**PROBLEM TO WORK ON**.
Please give all of the data again, character for character, and drop the pictures.

**DATASET EXCERPT**.
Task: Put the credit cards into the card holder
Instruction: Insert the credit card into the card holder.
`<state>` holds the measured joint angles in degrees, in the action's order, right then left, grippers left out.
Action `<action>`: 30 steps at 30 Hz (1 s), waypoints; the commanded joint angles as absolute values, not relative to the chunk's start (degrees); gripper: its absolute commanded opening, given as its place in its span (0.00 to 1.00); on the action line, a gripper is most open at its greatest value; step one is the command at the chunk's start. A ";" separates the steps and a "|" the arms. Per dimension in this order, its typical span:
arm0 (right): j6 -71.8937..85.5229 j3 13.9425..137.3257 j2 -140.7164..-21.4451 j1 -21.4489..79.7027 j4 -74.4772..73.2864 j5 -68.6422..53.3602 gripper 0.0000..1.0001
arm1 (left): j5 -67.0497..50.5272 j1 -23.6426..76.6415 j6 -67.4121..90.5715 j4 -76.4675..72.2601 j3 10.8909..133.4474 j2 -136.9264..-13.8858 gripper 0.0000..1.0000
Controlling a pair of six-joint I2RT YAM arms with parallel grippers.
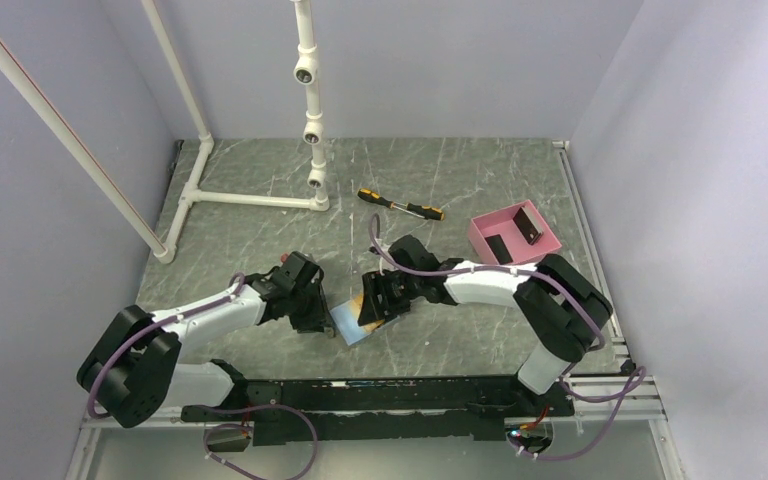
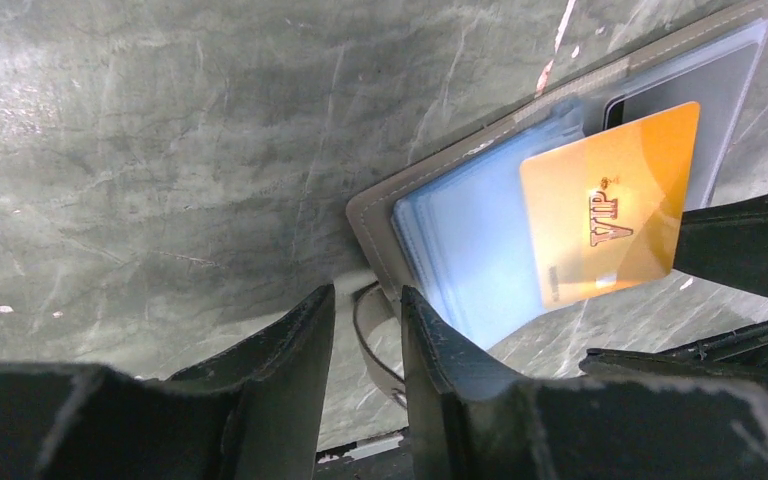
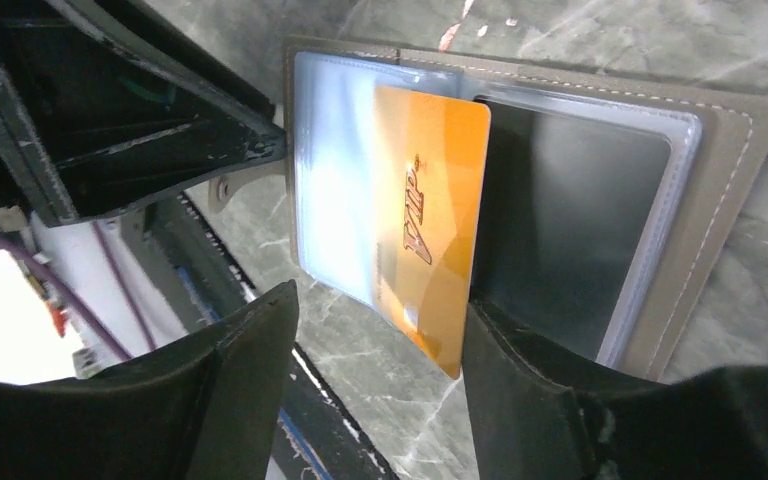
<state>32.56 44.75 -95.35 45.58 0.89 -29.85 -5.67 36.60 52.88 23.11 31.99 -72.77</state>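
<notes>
left end effector: you are clamping the card holder's strap | right end effector: you are hovering released, jaws apart around the orange VIP card

Robot lab test cell. Plain lilac walls boxed in grey marble-look table on three sides. Left arm and right arm were bolted side by side to black rail at near edge. Purple cables looped loose below rail. White pipe frame stood at back left. Screwdriver lay on table, pink tray beside right wall.
</notes>
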 commanded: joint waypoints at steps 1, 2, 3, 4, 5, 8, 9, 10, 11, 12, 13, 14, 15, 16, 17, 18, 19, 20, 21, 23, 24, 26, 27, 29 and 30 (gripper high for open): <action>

**EXERCISE RESPONSE**.
Task: Put the credit cards into the card holder
Instruction: Insert the credit card into the card holder.
`<state>` holds the measured joint angles in degrees, in the action's order, right then left, grippers left out.
Action `<action>`: 30 steps at 30 Hz (1 s), waypoints; the commanded joint angles as absolute values, not relative to the chunk's start (degrees); gripper: its absolute commanded opening, given as its place in its span (0.00 to 1.00); on the action line, a gripper is most open at its greatest value; step one is the command at the chunk's start. A ";" separates the steps and a "|" the arms. Per dimension in this order, its typical span:
arm0 (right): j6 -71.8937..85.5229 j3 13.9425..137.3257 j2 -140.7164..-21.4451 j1 -21.4489..79.7027 j4 -74.4772..73.2864 j5 -68.6422..53.3602 gripper 0.0000..1.0001
arm1 (left): j5 -67.0497..50.5272 j1 -23.6426..76.6415 j6 -67.4121..90.5715 j4 -76.4675..72.2601 j3 10.8909..133.4474 j2 -136.9264..-13.8858 gripper 0.0000..1.0000
Controlling a pair of six-joint I2RT YAM arms with parallel grippers.
<state>32.56 44.75 -95.35 45.58 0.89 -29.85 -5.67 36.60 52.88 23.11 31.99 -72.77</state>
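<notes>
left end effector: you are clamping the card holder's strap | right end effector: you are hovering released, jaws apart around the orange VIP card

Robot lab test cell. Plain lilac walls boxed in grey marble-look table on three sides. Left arm and right arm were bolted side by side to black rail at near edge. Purple cables looped loose below rail. White pipe frame stood at back left. Screwdriver lay on table, pink tray beside right wall.
</notes>
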 commanded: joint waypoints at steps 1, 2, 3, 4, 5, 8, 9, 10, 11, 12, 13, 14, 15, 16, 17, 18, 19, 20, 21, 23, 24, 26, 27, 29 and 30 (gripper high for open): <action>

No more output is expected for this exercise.